To clean up any spills that do happen, I like to moisten the surface before I wipe. If you wipe dry activated charcoal, you’re just going to smudge it around your surface. I use a fine mist spray bottle and gently cover the area with soapy water. I then slowly wipe the moistened surface with a clean rag, changing rags between each wipe – again, to avoid just spreading the charcoal around.

If your surface is porous, a few things will happen:

If there was a stain (like the turmeric you spilled last week🤣) you’ll notice that the charcoal might have cleaned that up for you!

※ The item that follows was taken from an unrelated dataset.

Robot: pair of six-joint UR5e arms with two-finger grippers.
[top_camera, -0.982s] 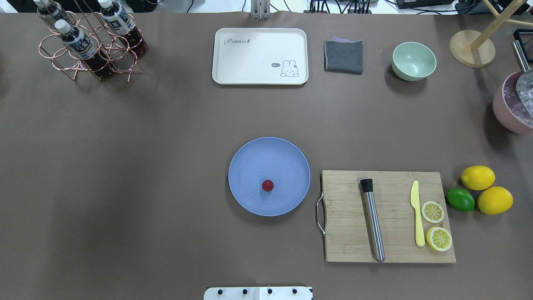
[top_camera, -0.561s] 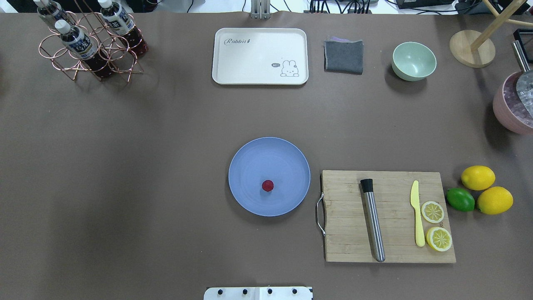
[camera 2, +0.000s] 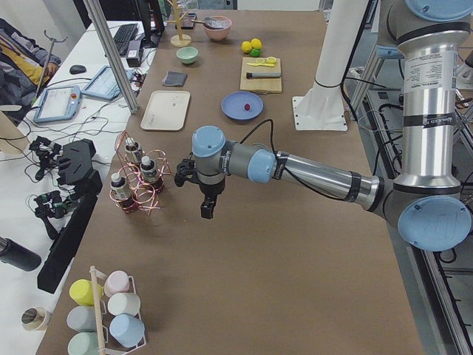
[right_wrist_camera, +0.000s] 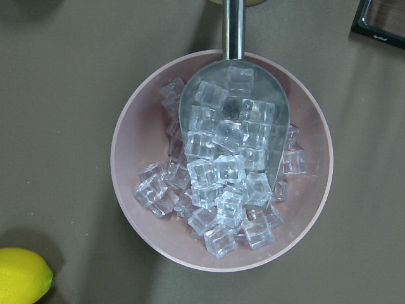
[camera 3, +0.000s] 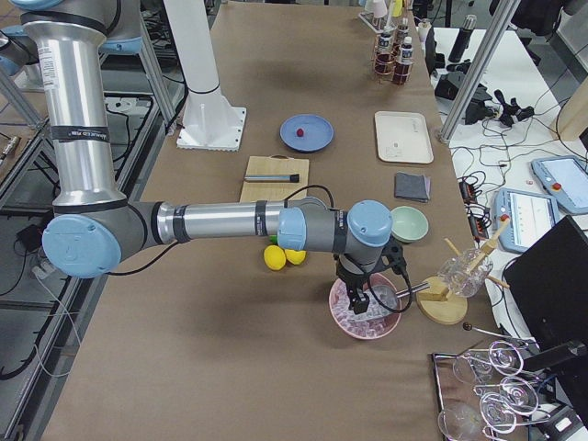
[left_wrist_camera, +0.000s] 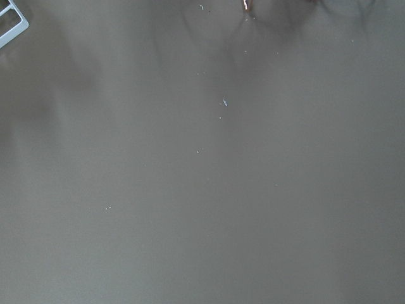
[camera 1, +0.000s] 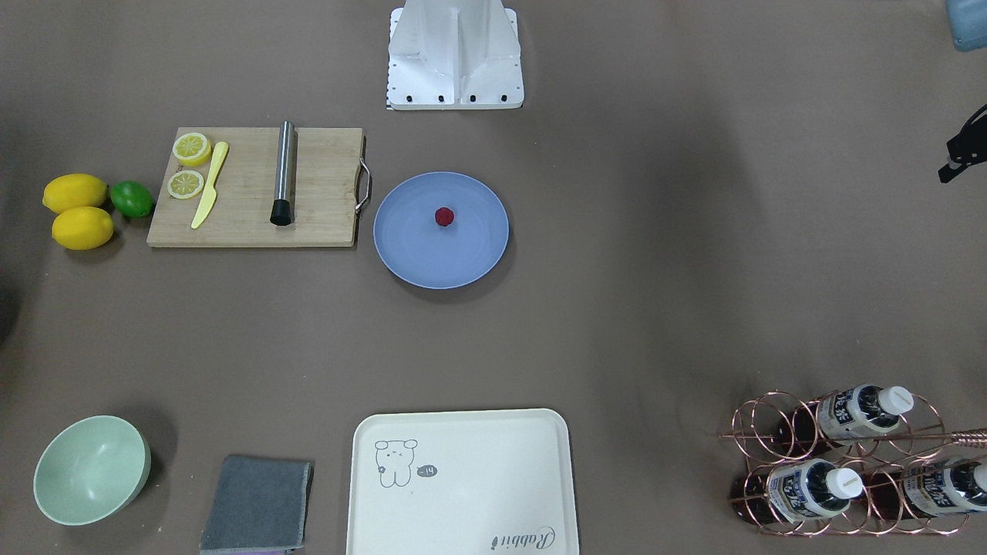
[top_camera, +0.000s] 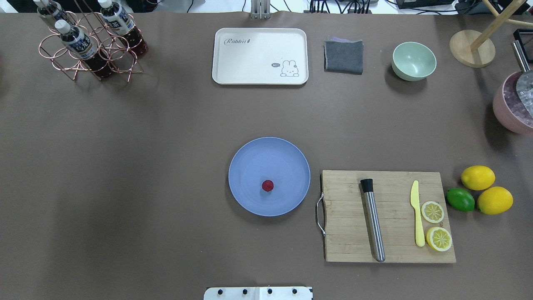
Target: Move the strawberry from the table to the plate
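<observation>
Over the left end of the table (top_camera: 125,166), near a copper wire rack (top_camera: 120,62) of bottles, the left gripper (camera 2: 208,205) hangs with its black fingers pointing down at the bare, matte brown surface. Only the side view shows it, so I cannot tell how far apart its fingers stand. At the opposite end the right gripper (camera 3: 360,296) hovers over a round pink bowl (right_wrist_camera: 126,126) heaped with clear, glossy ice cubes (right_wrist_camera: 164,190). A polished metal scoop (right_wrist_camera: 235,25) lies in the bowl with more cubes in its pan. How wide this gripper stands cannot be told either.

Well apart from both grippers, the strawberry (top_camera: 267,186), small, dark red and roundish, sits on the round, shallow blue-grey plate (top_camera: 258,158), a little off centre toward the robot. Just beside the plate lies a rectangular wooden cutting board (top_camera: 345,233) with a wire handle. It bears a steel muddler (top_camera: 373,225) with a black cap, a yellow plastic knife (top_camera: 416,216) and two lemon halves (top_camera: 432,211). Past the board a green lime (top_camera: 460,199) lies close against two whole lemons (top_camera: 477,177). Along the far side sit a cream rectangular tray (top_camera: 260,56), a folded grey cloth (top_camera: 343,56) and a mint-green bowl (top_camera: 413,61).
</observation>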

You might also notice charcoal “stains” on your surface. These will eventually fade and can be cleaned up after many scrubbings. You can even try spreading a little coconut oil on the surface, and then washing with soap and water.

If you’re soaping on your beautiful quarts or granite counter tops, stop. Stop right here and now and put some freezer paper down! You will spill your charcoal. You will have black smudgy spots all over your counter top. Your spouse will consider banning you from soaping in your kitchen!

To get charcoal off of your hands, slather on some coconut oil, massage, and then wash with soap and water.

How to Fix a Failed Activated Charcoal Soap

Christmas 2021 1
Fix a failed charcoal soap with a rebatch!

If your charcoal soap is a “fail” because it should be black, but came out gray. Or, it’s a great black but leaves black mess every time you use it, consider rebatching it! The Rebatching Tutorial includes formulas and recipes for both basic rebatches and partial rebatches. And it includes the recipe for my Christmas Coal Soaps! Those failed charcoal soaps will make some great holiday treats for both the naughty and the nice on your holidays list!

2 thoughts on “Learn How to Make Charcoal Soap (and how much to use for shades of gray to black)”

  1. Great information! The only question I have is why aren’t any of your articles dated? As a reader, and someone who has just come across this from a search, I have no idea when this was written. I’d like to easily see the age of the article so I know if it is recent or possibly out of date.